- In fact, there is an impending leadership crisis facing large and small businesses across all sectors: According to a recent report on National Public Radio, 50 percent of the management workforce can retire in just five years. As 46 million members of Generation X step into 76 million baby boomers’ shoes, today’s leaders are justifiably concerned about how to identify and prepare their successors. Considering these demographics, the issue is quantitative as well as qualitative: The question for companies isn’t simply "Do we have good leaders?" It’s also "Do we have enough leaders?"
KM'ers have long been concerned about retaining valuable knowledge in the form of technical skill and expertise - sales skills, specific technical domains, knowledge of "the way things work," etc. We haven't spent as much time talking about how knowledge management approaches can impact/improve leadership. As one of the generation that has to attempt to fill the shoes of the Greatest Generation, I'm looking for any edge I can find. Experience suggests that communities of practice can provide a wonderful link to both leadership development and talent management programs inside organizations.

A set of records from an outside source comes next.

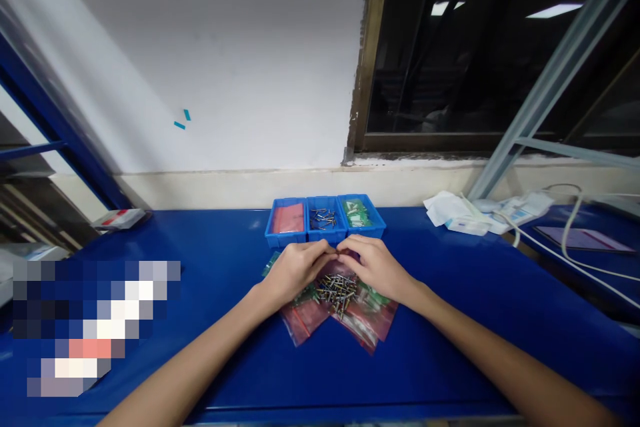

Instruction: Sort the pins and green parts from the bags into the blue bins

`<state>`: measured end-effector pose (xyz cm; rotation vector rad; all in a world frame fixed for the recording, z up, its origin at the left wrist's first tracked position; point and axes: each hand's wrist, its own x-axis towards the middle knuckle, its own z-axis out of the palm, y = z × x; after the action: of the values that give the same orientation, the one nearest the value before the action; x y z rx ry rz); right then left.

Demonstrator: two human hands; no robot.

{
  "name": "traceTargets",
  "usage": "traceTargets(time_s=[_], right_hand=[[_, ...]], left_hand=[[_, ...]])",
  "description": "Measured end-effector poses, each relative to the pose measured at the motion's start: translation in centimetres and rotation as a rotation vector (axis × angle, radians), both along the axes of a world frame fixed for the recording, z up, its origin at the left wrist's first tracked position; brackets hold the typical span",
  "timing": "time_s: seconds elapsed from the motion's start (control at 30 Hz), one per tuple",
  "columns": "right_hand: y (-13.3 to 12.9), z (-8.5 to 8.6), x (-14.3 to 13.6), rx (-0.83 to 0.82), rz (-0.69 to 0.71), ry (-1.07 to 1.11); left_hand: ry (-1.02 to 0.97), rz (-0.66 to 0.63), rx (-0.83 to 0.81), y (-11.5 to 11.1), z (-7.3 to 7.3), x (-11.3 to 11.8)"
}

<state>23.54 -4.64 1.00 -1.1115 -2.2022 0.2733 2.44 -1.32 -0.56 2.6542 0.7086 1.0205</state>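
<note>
Both hands meet just in front of the blue bins, above a pile of pink plastic bags (303, 321). The fingers of my left hand (296, 268) are pinched together at the bags' upper edge. My right hand (376, 265) is pinched too, its fingertips touching those of the left. A reddish bit of plastic shows at the fingertips, possibly a bag's edge. Loose screws (338, 292) lie heaped on the bags between my wrists. Green pieces (373, 297) show beside the screws, partly hidden by my hands.
Three blue bins stand behind my hands: one with pink bags (289, 219), one with screws (323, 219), one with green pieces (357, 213). White packets (463, 215) and cables lie at the right. A white box (120, 219) sits back left; a blurred-out patch covers the left front.
</note>
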Motion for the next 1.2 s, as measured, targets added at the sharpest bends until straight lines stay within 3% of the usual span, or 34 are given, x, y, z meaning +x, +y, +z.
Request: traceTargets(time_s=[0.17,0.33,0.5,0.63,0.83,1.0,1.2], right_hand=[[0.0,0.4,0.6,0.099,0.045,-0.112],[2.9,1.5,1.2,0.277,-0.146,-0.233],[5.6,1.5,1.2,0.318,-0.194,-0.299],[3.7,0.7,1.8,0.298,-0.162,-0.226],[1.4,0.3,2.6,0.034,0.016,-0.182],[1.3,0.0,2.3,-0.001,0.071,-0.241],[0.6,-1.0,1.3,0.024,0.063,-0.257]], left_hand=[[-0.002,0.048,0.007,0.2,0.4,-0.1],[-0.024,0.228,0.083,1.1,0.7,-0.7],[0.083,0.239,0.154,1.7,0.7,-1.5],[0.164,0.219,0.131,1.7,0.9,-1.6],[0.257,0.086,0.137,1.4,0.5,-1.0],[0.333,0.052,0.130,1.3,0.4,-0.7],[0.398,0.008,0.069,1.5,1.2,-1.0]])
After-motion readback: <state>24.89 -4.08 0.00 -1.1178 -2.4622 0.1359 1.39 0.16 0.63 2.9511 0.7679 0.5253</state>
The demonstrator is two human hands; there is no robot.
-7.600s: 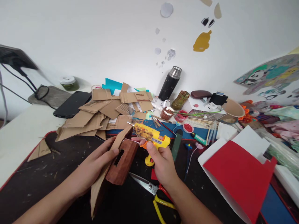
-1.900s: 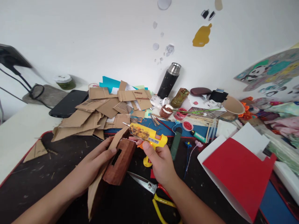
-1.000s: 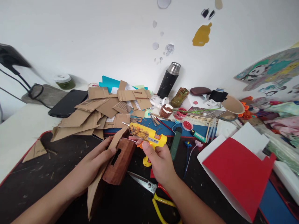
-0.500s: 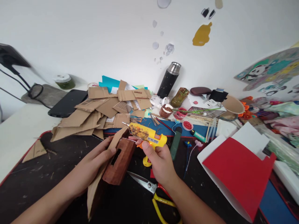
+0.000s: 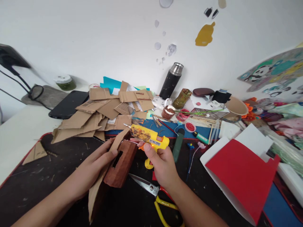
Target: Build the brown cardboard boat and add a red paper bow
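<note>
Brown-painted cardboard piece (image 5: 121, 164) with a slot, raised just above the bench (image 5: 35, 183), clamped in the left hand (image 5: 94, 167). Yellow glue gun (image 5: 149, 138) just right of that piece, gripped in the right hand (image 5: 163, 165), nozzle aimed left over its top edge. Scissors (image 5: 156, 197) below it, cardboard scraps (image 5: 99, 115) beyond, black flask (image 5: 170, 82) farther back.

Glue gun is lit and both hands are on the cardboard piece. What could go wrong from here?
1. The glue gun indicator glows and its nozzle sits just above the cardboard piece; the left hand holds that piece close by, so a burn seems possible.
2. The scissors lie under the right hand; lowering the wrist may catch the blades.
</note>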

Community leadership provides a unique opportunity to learn leadership skills that seem more and more important every day - leading disparate types of people across time zones, virtually, and outside of your direct report sphere. Effective community leaders at Schlumberger, for instance, have repeatedly taken advantage of the talent management aspects of the position - they are recruited into the role, put their participation into their performance goals, are rated by peers and leaders on their ability to achieve results collaboratively. Ultimately they are rewarded/moved into new roles. As of 2003, all of the initial wave of community leaders (the InTouch variety), had rotated into a role of their choosing upon completion of their term (no mean feat at an intellectually elite organization like Schlumberger). Further, you can use community participation to drive better development programs for future leaders - communities (and their participants) typically sit at the juxtaposition of daily business and thought leadership. What better way to identify the kinds of knowledge and the kinds of people that leaders will need to understand in order to lead their part of the organization into the future?